_TASK REQUIREMENTS_. Reproduce the whole of the data exactly.

[INPUT DATA — start]

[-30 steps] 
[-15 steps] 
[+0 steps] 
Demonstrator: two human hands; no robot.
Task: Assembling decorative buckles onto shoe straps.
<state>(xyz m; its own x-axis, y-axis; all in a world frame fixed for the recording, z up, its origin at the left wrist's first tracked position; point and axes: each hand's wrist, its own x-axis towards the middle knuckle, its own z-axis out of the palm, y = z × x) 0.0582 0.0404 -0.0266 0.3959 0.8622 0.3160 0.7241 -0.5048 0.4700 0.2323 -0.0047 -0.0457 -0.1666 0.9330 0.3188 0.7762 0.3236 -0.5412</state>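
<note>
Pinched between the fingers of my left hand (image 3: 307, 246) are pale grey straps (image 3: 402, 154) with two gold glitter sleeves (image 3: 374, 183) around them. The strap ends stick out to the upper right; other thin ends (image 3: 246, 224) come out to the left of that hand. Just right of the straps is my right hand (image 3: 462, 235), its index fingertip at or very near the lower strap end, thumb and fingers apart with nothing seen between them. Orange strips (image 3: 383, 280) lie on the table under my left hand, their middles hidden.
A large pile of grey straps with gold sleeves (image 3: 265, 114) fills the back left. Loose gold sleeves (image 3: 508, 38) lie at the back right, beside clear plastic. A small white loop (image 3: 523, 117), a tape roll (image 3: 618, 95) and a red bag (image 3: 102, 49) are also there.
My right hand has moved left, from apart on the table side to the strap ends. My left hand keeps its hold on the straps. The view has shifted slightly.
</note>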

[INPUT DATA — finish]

_ANSWER_.
[-30 steps] 
[-15 steps] 
[+0 steps] 
Demonstrator: two human hands; no robot.
Task: Assembling decorative buckles onto shoe straps.
<state>(xyz m; its own x-axis, y-axis; all in a world frame fixed for the recording, z up, its origin at the left wrist's first tracked position; point and axes: each hand's wrist, its own x-axis towards the middle knuckle, its own z-axis out of the palm, y = z × x) 0.0582 0.0404 -0.0266 0.3959 0.8622 0.3160 0.7241 -0.5048 0.4700 0.2323 -0.0047 -0.0457 -0.1666 0.9330 0.3188 0.7762 0.3236 -0.5412</state>
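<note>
Pinched between the fingers of my left hand (image 3: 307, 246) are pale grey straps (image 3: 402, 154) with two gold glitter sleeves (image 3: 374, 183) around them. The strap ends stick out to the upper right; other thin ends (image 3: 246, 224) come out to the left of that hand. Just right of the straps is my right hand (image 3: 462, 235), its index fingertip at or very near the lower strap end, thumb and fingers apart with nothing seen between them. Orange strips (image 3: 383, 280) lie on the table under my left hand, their middles hidden.
A large pile of grey straps with gold sleeves (image 3: 265, 114) fills the back left. Loose gold sleeves (image 3: 508, 38) lie at the back right, beside clear plastic. A small white loop (image 3: 523, 117), a tape roll (image 3: 618, 95) and a red bag (image 3: 102, 49) are also there.
My right hand has moved left, from apart on the table side to the strap ends. My left hand keeps its hold on the straps. The view has shifted slightly.
</note>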

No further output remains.